Fostering a sense of safety, building safety plan (to address fears like “what if I get deported,” etc.)
Empowerment: gaining control over what we can control.
Building Awareness: providing know your rights information, connecting clients to local resources, and providing information analysis.
In addition to the work we can do through our own agencies or places of work, effective interventions include providing services for community members at their schools, churches, and community based organizations.
This requires us to partner with entities and cross collaborate. Not too long ago, several colleagues and I were going to schools to talk to immigrant parents about stress management. The local school system and the organization I worked at then formed a partnership to bring awareness during “drop off kids and coffee time.”

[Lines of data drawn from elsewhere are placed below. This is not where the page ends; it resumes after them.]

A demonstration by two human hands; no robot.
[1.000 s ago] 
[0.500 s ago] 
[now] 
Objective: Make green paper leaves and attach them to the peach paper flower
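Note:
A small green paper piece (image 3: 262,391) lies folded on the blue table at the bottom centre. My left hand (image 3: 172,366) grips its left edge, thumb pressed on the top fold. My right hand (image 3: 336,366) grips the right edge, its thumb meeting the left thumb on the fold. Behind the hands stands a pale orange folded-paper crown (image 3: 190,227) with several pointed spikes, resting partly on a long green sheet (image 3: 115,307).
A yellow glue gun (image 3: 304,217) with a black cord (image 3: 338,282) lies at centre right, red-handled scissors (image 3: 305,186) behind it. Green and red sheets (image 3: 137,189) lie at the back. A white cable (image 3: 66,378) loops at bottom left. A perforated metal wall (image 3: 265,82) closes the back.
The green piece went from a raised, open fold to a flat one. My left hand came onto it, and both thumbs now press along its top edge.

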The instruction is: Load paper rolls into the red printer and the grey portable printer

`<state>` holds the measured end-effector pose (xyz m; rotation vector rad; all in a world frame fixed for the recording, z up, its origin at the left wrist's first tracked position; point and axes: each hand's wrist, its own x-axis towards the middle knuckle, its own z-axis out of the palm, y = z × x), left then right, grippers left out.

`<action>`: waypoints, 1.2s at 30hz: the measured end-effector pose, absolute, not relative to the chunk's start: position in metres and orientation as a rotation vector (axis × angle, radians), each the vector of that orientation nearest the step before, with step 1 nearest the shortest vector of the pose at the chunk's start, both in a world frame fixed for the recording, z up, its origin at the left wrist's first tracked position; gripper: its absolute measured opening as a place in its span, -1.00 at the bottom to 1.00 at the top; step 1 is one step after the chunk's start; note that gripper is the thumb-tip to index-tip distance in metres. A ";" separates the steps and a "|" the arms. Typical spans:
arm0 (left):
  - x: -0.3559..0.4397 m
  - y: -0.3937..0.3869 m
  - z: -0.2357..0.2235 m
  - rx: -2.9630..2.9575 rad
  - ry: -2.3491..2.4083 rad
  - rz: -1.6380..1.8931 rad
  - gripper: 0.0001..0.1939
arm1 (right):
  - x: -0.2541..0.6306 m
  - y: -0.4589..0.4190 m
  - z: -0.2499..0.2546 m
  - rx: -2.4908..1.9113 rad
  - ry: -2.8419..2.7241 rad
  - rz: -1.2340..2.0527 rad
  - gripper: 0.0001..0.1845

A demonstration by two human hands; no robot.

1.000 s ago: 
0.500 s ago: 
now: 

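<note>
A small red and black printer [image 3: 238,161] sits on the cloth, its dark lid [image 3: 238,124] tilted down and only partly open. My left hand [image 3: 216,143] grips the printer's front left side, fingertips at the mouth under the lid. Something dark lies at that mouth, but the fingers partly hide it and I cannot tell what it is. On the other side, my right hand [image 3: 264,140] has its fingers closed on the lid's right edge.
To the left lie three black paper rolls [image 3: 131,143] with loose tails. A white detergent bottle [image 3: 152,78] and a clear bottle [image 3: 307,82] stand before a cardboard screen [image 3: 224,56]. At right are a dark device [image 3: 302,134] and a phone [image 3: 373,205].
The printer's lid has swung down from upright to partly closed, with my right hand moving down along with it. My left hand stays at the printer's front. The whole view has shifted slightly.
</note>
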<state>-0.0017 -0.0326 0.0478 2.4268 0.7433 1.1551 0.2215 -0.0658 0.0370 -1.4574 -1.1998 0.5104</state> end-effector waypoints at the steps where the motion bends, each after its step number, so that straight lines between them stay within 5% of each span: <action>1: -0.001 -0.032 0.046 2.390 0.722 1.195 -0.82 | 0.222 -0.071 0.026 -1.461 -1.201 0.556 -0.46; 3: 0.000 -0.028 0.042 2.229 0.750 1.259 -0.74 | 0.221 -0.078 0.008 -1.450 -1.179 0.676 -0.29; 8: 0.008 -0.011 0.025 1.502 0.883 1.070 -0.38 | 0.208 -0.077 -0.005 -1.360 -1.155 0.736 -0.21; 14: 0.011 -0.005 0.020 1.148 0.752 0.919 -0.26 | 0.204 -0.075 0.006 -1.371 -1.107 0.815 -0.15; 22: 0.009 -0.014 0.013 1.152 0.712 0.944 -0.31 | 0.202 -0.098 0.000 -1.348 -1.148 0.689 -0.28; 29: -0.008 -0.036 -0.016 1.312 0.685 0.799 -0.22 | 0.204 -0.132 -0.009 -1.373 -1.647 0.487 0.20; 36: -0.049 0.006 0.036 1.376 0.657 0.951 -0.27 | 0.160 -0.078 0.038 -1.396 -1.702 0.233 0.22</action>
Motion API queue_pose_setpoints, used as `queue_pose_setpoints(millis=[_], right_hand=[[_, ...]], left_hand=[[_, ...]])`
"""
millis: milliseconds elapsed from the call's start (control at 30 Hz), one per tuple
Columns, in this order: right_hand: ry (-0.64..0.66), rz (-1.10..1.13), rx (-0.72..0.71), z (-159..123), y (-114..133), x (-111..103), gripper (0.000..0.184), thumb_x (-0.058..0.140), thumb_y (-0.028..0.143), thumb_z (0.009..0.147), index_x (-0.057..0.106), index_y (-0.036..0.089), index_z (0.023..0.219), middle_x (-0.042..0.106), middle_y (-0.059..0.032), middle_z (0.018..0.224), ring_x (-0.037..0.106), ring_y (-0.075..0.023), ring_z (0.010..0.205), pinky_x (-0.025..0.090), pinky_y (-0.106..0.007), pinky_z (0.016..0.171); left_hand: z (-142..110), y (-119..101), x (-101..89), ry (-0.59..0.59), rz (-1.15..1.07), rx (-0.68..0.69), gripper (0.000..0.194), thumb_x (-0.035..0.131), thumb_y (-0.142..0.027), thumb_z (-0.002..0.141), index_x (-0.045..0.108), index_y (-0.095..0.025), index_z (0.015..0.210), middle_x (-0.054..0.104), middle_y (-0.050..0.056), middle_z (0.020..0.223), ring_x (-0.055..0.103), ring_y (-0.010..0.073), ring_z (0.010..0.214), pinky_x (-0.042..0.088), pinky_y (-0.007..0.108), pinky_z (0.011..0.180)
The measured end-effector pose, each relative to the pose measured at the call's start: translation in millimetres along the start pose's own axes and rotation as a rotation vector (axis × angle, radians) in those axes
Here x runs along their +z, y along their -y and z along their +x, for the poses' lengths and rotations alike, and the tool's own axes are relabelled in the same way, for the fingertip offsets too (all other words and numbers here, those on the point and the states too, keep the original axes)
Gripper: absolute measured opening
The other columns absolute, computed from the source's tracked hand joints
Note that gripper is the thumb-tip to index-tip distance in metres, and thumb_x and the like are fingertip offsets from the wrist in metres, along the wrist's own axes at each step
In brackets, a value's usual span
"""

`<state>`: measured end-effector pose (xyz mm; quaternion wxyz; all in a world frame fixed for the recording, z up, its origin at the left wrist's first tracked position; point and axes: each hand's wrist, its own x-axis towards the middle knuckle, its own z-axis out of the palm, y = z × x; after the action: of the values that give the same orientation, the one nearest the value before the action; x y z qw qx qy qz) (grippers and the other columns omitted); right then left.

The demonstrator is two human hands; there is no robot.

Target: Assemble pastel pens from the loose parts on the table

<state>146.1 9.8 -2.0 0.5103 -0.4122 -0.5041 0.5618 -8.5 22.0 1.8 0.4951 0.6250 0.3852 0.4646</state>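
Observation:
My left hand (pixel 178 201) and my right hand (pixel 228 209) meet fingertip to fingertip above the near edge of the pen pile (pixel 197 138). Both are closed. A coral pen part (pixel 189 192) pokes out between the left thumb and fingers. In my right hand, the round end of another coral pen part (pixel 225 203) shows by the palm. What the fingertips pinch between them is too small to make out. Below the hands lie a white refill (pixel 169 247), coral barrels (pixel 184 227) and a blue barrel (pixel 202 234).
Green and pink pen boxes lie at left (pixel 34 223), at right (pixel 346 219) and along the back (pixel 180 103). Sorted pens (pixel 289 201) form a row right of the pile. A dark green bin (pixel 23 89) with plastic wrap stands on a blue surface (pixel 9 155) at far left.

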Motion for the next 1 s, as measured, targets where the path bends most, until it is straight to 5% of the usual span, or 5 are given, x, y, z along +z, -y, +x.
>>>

The clinical response and mezzo responses are just some ways of helping clients address their distress. But we know that our client’s distress is connected to environmental issues and as long as there isn’t a solution to that can aid the millions of lives impacted by the broken immigration system, our immigrant community currently in limbo will continue to suffer. This is when micro becomes macro. We have plenty of opportunities to engage right now on important fights including the passage of the DREAM and PROMISE ACT and decrying the family separations that are impacting children and are a form of children neglect and abuse. This is when we join together to fight for social justice as our NASW code of ethics calls us to do.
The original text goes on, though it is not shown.